Ça aussi, je le disais dans mon livre : l’écologie radicale, celle qui a compris qu’on ne gagnerait pas la partie en respectant les règles du jeu, est pour le moment une nébuleuse complètement atomisée. Elle a besoin, un besoin vital, de se structurer et de s’organiser. Pour cela, la première chose à faire, c’est de se débarrasser de ceux qui, foncièrement, ne sont pas d’accord avec nous sur la base, le socle, l’origine de tout. Arrêtons de pinailler pour savoir si nous sommes pour la PMA ou l’écriture inclusive ; demandons-nous si nous sommes pour la croissance. Entre opposants à la croissance, on trouvera moyen de s’arranger sur ce qui, au fond, reste secondaire. Quand les blés sont sous la grêle, fou qui fait le délicat.

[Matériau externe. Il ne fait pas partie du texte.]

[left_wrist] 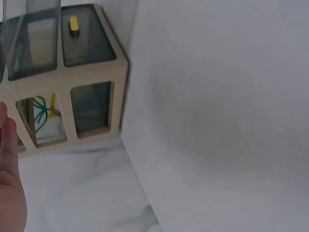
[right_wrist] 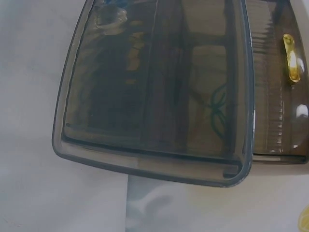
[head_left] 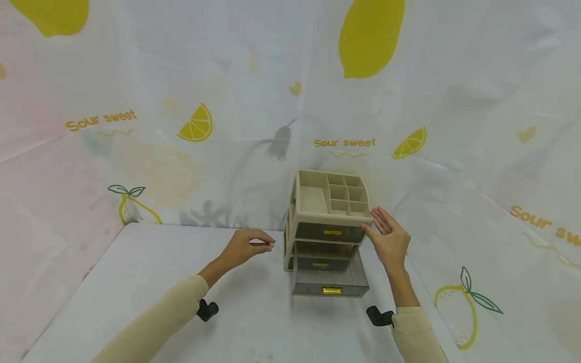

Alors c’est sûr, cette stratégie ne nous fera pas gagner la présidentielle dans cinq ans. Il est clair que dans un pays où on accuse les écologistes d’être devenus fous dès qu’ils proposent de supprimer un sapin de Noël ou une compétition sportive, alors qu’on va vers un monde où il y aura forcément une machine à laver pour trois familles, une voiture pour dix, et des voyages en avion pour aucune, il va en falloir, des canicules, pour faire bouger les pourcentages.

Mais dites-vous deux choses. La première, c’est qu’on n’a jamais rien à gagner en politique à ne pas être clairs, à ne pas assumer ce qu’on pense, et à trop cacher son jeu ; rien d’autre, en tout cas, qu’un petit pouvoir qui n’en est même pas un puisqu’on ne peut rien en faire, et que la déception de ceux qui nous ont soutenus. La seconde, c’est que dans les partis qui ont entretenu l’ambiguïté, les modérés, les mous, les partisans du Système, l’ont toujours, toujours, emporté. Parce qu’ils proposent la voie de la facilité.

Trois ans, a dit le GIEC. Nous n’avons pas le temps.